There were other things that Kimberly didn't like about the relationship, but she tended to discuss them with female confidantes, clergymen and psychologists rather than with me. Religion was of considerable interest to her, and she had played at being a Roman Catholic and an Episcopalian. I, on the other hand, have been an atheist continuously since about age 14. Ordinarily this did not produce a conflict, because she only had half-baked religious ideas and was pretty smart; I suspected that at the back of her mind she knew that it was all bunk. As part of her control freak strategy, it suited her to think that God was providing order to the apparent chaos of everyday life.

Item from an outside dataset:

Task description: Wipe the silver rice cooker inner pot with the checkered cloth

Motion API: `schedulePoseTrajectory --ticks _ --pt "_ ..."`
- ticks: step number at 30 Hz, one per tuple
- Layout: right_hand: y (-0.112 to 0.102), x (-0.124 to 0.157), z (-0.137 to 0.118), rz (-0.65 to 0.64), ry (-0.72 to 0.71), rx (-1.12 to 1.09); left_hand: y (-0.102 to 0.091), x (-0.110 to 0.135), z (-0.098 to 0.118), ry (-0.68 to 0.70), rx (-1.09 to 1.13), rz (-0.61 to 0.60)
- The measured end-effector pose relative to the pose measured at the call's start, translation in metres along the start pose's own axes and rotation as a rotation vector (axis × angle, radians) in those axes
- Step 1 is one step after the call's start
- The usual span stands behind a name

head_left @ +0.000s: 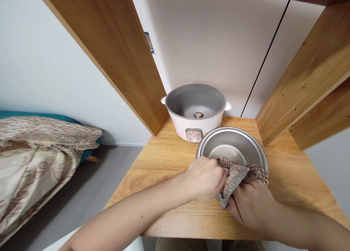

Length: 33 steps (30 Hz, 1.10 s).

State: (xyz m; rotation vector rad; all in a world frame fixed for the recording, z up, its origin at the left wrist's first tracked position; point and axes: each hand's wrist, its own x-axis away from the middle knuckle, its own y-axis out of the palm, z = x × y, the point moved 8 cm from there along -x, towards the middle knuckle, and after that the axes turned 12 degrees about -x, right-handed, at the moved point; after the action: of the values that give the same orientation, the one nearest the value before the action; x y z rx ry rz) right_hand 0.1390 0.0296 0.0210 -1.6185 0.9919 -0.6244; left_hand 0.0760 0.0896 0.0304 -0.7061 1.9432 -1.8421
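A round metal pot (232,145), likely the inner pot of a cooker, sits on the wooden table near its front. My left hand (209,178) is closed at the pot's near left rim, its fingers wrapped on a checked brown and grey cloth (235,178). My right hand (250,200) grips the same cloth from the right, knuckles bent at the near rim. Part of the cloth hangs over the rim into the pot. Just behind the pot stands a white rice cooker body (180,123) with a grey inside and a round metal piece in its bottom.
The wooden tabletop (164,170) is bounded by a wooden post (131,50) at left and a wooden side frame (290,90) at right. A white wall (213,39) with a black cable (265,57) stands behind. A draped patterned cover (41,152) lies at far left.
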Motion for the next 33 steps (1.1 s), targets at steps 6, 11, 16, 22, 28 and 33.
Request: schedulePoseTrajectory --ticks 6,11,16,22,28,33 --pt "0.001 0.001 -0.002 0.067 0.006 0.006 -0.001 -0.001 0.001 -0.008 -0.006 0.006" --pt "-0.004 0.004 -0.012 0.283 0.017 0.026 0.0 -0.001 0.002 0.004 -0.005 -0.031" --pt "-0.004 -0.001 -0.006 0.068 -0.012 0.0 -0.001 -0.001 0.0 0.007 -0.004 -0.03" --pt "-0.003 0.001 0.004 -0.012 0.033 0.009 -0.003 -0.001 0.0 0.019 -0.01 -0.008" --pt "-0.001 0.003 -0.001 0.151 0.043 0.014 -0.003 -0.002 -0.002 0.031 -0.008 -0.005" --pt "-0.008 0.001 -0.004 0.229 0.058 0.056 -0.005 -0.001 0.002 0.044 0.009 0.021"
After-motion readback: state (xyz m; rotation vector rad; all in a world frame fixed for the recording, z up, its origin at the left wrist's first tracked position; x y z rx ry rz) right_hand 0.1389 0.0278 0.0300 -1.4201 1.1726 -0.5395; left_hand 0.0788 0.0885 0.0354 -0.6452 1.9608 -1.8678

In August, 2000, during the final build-up to the end of the relationship, we went on a two-week vacation to Switzerland, with side trips to Annecy, France and Tremezzo, Italy. There were things I did that upset her on the trip, but she said nothing at the time. Apparently it bothered her a lot that I had walked ahead of her in the hills around Gruyere when she had a leg cramp. Later, in November, it came to a crescendo. She had thought over the relationship and discussed it with others, and then went through a major anxiety episode, during which she became an insomniac requiring medical attention. Shortly after that, she unilaterally broke off the relationship without discussion.
While I was hurt and saddened by the breakup, I was assuaged by my awareness of her apparent mental illness, and there was in fact little surprise, because there had been clear intermittent warnings of the potential demise of the relationship ever since its inception. However, I misjudged the severity of Kimberly's self-protective regimen that ensued. I mistakenly thought that we would still see each other occasionally and discuss aspects of the relationship in a way that might increase our understanding so that we might each benefit from that knowledge in the future. That was not to be, and I haven't spoken to her since November, 2000. We exchanged a few e-mails, but she no longer replies to mine.
What has stuck with me over the years is Kimberly's unwillingness to communicate. In this context I find it completely unacceptable. How does one honestly erase three years of one's life without any accountability? It is deep hypocrisy to espouse Christian or similar values while blotting out a person who is at odds with your personal mythology. If you've ever read Martin Buber, Kimberly has made me an It.
As far as I know, Kimberly now lives alone in a condominium on the Upper West Side of Manhattan.